#### TRY IT:
Up to and including the line with "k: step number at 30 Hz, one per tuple", reproduce the listing below exactly, beginning at its first line.
= = =
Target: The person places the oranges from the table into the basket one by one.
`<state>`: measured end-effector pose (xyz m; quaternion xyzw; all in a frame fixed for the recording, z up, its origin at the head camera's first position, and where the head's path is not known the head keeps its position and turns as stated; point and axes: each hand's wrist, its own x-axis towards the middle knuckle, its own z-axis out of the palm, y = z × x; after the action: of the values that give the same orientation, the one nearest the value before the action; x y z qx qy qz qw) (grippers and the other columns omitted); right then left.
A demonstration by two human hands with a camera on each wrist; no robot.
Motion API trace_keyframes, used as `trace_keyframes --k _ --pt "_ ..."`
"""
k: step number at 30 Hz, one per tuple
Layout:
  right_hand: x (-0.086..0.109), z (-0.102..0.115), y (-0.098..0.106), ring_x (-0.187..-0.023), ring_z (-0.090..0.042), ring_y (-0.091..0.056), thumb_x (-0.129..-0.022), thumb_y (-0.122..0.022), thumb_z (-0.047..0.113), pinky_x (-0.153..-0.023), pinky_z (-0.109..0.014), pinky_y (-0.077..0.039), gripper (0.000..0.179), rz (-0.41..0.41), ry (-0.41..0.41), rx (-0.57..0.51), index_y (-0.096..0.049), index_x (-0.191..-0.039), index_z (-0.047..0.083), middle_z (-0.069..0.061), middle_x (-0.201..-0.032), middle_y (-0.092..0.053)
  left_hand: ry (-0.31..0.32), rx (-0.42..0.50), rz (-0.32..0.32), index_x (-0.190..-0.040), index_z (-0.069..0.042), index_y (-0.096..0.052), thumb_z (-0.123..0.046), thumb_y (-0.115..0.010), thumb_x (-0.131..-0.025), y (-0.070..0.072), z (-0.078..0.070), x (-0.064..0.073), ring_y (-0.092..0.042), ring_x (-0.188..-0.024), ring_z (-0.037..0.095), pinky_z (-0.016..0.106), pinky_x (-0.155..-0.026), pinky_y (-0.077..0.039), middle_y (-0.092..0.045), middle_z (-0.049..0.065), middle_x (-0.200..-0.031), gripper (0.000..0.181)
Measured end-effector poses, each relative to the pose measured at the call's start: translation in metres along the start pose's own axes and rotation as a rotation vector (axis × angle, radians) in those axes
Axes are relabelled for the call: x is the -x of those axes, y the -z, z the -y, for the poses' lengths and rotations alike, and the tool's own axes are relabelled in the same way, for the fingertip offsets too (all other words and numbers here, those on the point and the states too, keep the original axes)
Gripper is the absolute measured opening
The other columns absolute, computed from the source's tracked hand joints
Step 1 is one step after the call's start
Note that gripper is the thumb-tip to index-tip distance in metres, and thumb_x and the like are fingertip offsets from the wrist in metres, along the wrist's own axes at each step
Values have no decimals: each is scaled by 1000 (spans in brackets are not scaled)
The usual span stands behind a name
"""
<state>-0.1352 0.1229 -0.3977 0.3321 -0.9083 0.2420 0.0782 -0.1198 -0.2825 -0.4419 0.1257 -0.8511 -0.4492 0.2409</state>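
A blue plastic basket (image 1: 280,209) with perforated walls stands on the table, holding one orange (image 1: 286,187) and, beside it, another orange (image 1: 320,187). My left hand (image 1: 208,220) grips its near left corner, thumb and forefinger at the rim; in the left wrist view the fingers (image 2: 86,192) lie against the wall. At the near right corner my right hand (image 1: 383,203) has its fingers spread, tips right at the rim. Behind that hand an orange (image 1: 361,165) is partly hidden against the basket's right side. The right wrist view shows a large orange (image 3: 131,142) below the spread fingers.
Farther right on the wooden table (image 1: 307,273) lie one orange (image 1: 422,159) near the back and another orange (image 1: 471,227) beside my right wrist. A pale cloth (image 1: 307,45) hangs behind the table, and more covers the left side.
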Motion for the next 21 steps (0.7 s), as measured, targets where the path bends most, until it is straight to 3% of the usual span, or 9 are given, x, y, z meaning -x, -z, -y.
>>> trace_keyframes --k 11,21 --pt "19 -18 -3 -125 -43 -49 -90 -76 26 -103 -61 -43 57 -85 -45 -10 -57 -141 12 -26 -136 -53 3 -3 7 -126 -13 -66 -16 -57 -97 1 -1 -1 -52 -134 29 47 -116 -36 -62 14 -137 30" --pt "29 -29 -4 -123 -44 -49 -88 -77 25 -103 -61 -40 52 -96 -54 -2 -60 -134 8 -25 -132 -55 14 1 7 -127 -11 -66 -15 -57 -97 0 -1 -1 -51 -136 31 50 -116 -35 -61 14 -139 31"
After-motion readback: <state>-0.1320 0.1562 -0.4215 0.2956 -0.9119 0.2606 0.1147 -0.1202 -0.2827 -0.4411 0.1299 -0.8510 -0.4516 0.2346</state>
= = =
#### TASK RESULT:
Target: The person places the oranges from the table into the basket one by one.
`<state>`: measured end-effector pose (xyz m; quaternion xyzw; all in a frame fixed for the recording, z up, its origin at the head camera's first position, and where the head's path is not known the head keeps its position and turns as stated; point and axes: each hand's wrist, its own x-axis towards the middle knuckle, its own z-axis out of the palm, y = z × x; after the action: of the values that give the same orientation, the one nearest the value before the action; x y z qx qy qz qw) (grippers and the other columns omitted); right then left.
A demonstration by two human hands with a camera on each wrist; no robot.
Motion API trace_keyframes, used as `trace_keyframes --k _ --pt "_ ..."`
"""
k: step number at 30 Hz, one per tuple

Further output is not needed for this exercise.